▸ EXERCISE PROMPT
Records follow. Select each line holding "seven".
*** Opening of SUPPLIED DATA ***
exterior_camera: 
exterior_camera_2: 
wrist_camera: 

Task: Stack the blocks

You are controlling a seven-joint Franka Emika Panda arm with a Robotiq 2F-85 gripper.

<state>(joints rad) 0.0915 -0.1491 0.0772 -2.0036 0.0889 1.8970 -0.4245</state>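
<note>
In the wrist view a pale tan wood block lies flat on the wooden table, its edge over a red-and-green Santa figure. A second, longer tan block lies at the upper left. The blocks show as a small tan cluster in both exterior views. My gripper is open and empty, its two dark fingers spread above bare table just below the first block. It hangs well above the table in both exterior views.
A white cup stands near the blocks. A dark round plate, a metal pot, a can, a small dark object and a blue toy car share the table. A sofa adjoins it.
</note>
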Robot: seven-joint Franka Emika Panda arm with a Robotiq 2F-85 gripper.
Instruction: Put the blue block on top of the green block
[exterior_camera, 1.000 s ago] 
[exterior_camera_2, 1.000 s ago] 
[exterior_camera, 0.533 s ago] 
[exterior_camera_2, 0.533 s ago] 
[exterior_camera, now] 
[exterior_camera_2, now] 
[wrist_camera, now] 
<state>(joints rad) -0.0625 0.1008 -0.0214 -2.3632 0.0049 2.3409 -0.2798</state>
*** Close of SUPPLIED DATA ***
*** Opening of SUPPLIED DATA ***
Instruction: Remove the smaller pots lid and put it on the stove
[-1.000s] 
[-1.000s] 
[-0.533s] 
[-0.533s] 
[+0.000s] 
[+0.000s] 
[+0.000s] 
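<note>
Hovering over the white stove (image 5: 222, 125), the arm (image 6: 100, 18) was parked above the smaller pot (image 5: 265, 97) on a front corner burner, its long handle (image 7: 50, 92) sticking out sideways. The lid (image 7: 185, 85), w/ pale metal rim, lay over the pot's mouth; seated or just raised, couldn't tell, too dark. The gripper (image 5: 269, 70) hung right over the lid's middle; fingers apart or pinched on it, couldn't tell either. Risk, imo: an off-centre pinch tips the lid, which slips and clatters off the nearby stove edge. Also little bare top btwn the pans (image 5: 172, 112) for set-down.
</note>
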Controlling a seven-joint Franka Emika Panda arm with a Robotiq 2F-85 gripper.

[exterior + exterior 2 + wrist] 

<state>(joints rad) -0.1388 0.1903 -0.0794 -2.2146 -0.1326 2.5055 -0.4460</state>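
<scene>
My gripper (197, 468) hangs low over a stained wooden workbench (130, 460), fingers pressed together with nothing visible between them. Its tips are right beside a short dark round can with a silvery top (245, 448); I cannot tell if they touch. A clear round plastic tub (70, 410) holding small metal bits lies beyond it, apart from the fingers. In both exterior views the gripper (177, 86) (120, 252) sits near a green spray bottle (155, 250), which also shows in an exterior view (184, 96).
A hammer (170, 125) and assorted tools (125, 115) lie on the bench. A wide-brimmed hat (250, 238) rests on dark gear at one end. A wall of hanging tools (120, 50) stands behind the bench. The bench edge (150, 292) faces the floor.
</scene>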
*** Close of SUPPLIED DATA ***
▸ RESULT FOR THIS EXERCISE
You are controlling a seven-joint Franka Emika Panda arm with a Robotiq 2F-85 gripper.
Robot: seven-joint Franka Emika Panda arm with a Robotiq 2F-85 gripper.
Controlling a seven-joint Franka Emika Panda arm with a Robotiq 2F-85 gripper.

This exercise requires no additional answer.